I tried Toxikk a few years ago, it's quite nice and I wouldn't have minded if that was the game to take off. I really liked the Hong Kong alley map, or whatever it was meant to be. It was a cool theme for a map in a genre where most of the locations are weird sci-fi locations.
 
I always thought that Unreal tournament had way better maps, and I enjoyed it more than quake for it, but quake's high level moves are extremely fun.

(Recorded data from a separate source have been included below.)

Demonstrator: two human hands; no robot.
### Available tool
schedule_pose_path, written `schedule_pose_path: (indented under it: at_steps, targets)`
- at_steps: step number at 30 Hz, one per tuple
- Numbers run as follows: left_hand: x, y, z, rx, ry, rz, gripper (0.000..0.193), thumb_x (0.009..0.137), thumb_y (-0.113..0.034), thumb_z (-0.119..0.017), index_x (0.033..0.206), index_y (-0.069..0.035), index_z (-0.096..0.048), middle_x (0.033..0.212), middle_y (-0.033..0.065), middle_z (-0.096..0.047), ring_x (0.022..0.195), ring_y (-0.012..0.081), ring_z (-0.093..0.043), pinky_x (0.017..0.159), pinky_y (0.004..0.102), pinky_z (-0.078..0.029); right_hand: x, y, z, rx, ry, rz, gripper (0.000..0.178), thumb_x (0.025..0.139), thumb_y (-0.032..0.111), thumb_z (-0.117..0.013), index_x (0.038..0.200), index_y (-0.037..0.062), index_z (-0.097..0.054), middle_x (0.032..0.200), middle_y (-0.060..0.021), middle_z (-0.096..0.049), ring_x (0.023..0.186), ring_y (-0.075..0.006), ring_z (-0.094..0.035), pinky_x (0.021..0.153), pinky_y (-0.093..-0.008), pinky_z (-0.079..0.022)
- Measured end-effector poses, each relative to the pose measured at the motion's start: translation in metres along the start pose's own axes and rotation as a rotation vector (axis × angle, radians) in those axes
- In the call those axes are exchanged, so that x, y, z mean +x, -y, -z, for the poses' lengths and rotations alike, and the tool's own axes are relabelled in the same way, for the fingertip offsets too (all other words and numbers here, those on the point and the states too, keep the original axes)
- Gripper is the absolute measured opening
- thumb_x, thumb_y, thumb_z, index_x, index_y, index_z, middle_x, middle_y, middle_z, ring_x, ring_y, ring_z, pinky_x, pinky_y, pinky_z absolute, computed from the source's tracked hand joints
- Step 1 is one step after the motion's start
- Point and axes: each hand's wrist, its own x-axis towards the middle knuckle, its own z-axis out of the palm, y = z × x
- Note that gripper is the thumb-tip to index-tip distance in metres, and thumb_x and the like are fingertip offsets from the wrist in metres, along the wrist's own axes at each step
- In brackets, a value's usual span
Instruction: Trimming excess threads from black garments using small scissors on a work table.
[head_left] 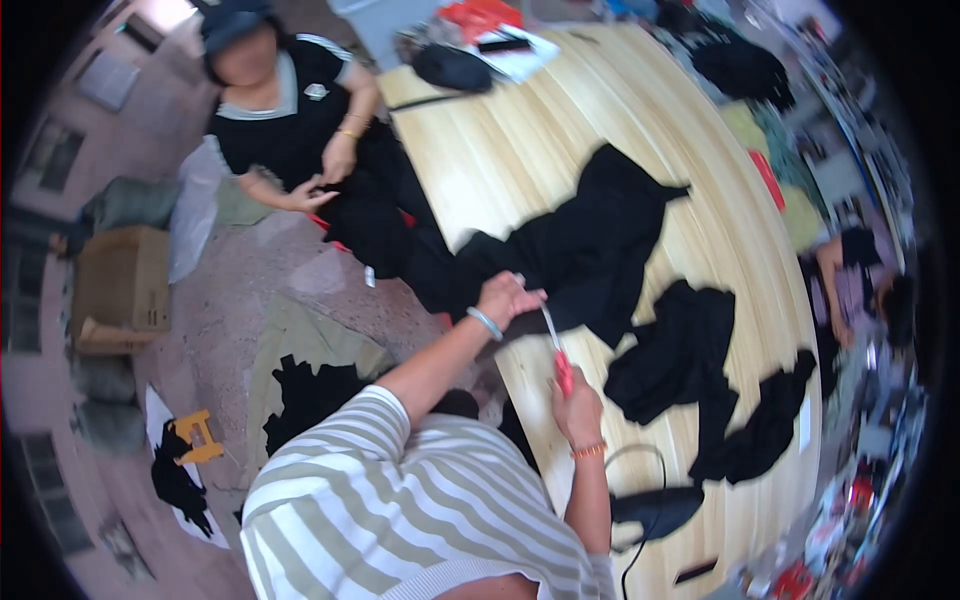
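Observation:
My right hand (577, 408) is closed around the red handle of a tool (562, 365) with a thin metal blade; blur hides its exact kind. The blade points away from me, toward my left hand (508, 300). The fingers of that hand are bent together over a large black garment (590, 235), close to the blade's tip; what they pinch is too small to make out. This garment lies across the left edge of the table, and its dark cloth runs on toward a seated person's lap.
A person (285, 130) sits across at the far left. More black garments (675, 350) lie on the wooden table (640, 90), with a dark pouch (452, 68) at its far end. A cable (640, 450) curves at the near right. A cardboard box (122, 285) and yellow stool (200, 437) stand on the floor.

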Motion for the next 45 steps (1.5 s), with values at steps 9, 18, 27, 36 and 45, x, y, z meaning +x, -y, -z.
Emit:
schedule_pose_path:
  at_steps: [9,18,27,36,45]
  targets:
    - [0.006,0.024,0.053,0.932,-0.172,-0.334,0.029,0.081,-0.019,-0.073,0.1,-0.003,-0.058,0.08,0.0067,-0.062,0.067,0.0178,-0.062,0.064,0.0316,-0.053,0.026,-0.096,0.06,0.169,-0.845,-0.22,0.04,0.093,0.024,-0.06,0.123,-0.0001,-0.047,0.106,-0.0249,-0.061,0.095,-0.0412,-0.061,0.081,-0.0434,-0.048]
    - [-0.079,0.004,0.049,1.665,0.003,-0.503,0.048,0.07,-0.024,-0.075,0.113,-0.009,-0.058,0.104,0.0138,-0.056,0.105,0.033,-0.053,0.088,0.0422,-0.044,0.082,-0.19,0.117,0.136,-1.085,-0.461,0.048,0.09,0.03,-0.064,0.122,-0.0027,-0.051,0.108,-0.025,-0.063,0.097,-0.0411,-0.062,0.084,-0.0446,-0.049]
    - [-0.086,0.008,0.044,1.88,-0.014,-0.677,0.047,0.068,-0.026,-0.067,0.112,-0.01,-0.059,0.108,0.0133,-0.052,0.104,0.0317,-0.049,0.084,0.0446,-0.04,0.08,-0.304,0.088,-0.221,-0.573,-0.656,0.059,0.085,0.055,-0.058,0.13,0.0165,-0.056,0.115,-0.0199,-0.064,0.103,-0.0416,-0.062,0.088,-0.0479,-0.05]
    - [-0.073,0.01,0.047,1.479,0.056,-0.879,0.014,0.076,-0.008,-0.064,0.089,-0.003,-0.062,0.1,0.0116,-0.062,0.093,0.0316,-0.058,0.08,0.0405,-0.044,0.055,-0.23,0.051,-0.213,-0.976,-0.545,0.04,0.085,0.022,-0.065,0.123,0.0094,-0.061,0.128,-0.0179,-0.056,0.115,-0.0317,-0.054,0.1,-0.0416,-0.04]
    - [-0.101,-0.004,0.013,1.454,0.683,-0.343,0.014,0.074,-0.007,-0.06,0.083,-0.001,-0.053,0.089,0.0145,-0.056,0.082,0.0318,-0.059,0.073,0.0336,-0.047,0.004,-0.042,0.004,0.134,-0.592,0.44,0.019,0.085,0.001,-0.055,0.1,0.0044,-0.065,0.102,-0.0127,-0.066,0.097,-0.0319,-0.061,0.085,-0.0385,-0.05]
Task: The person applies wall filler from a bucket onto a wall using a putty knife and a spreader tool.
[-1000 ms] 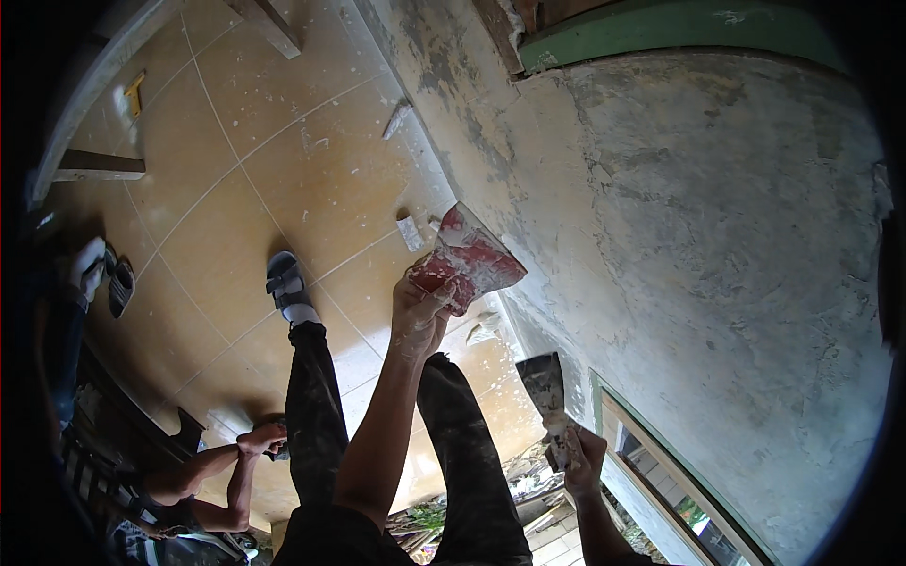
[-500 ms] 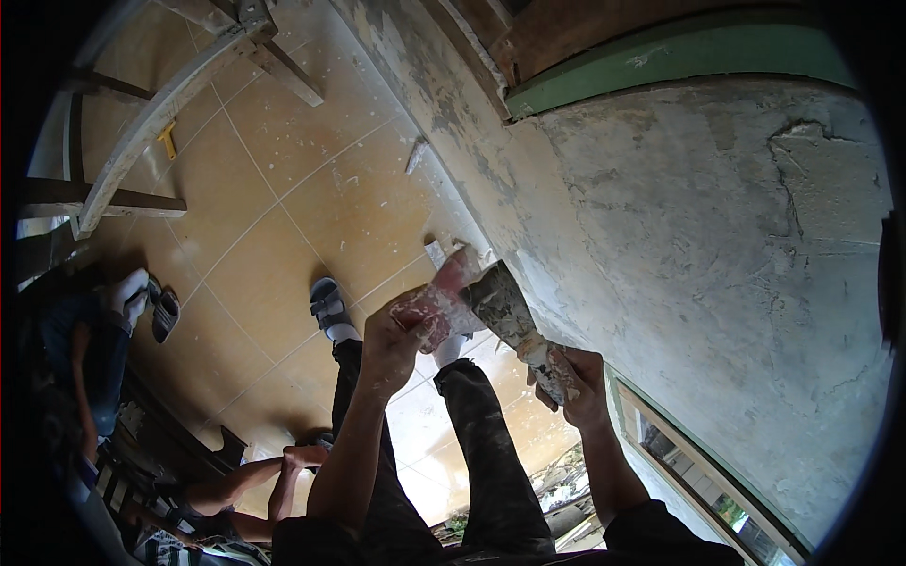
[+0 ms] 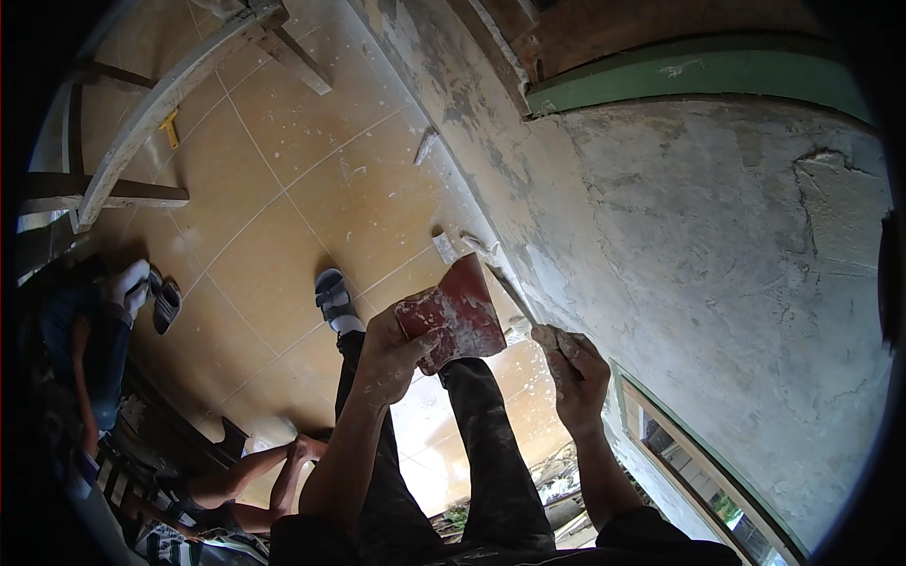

I completely agree with that, I had plenty of fun with the first two Unreal Tournaments but Quake 1. Something I really liked about it, and I've mentioned this a billion times before, was the asymmetrical nature of the maps. In team based games(like CTF) UT started to mirror half the map to creat an even playing field. Boooooring, In Quake you switched sides so in my opinion it didn't matter if it was a map that heavily favored blue because you would be blue next round and have the map advantage. In (informal) tournaments that meant that sometimes the plan would be to shut the other side down and force a draw, then win the next round, rinse and repeat for how many rounds it is you're playing. Maybe even steal a win because the third time around they didn't expect someone to be dumb enough to go out there and steal their flag.

And then the movement, rocket jumps, grenade rocket jumps... If you really needed to be somewhere and had the health to spare then things became so fast, combined with the air control and grappling hook it was like playing Spider-Man.

UT had some great weapons, the flak cannon is just so good, the alternate firing modes was also a great idea and map mutators were also very fun. It really had some good stuff going for it.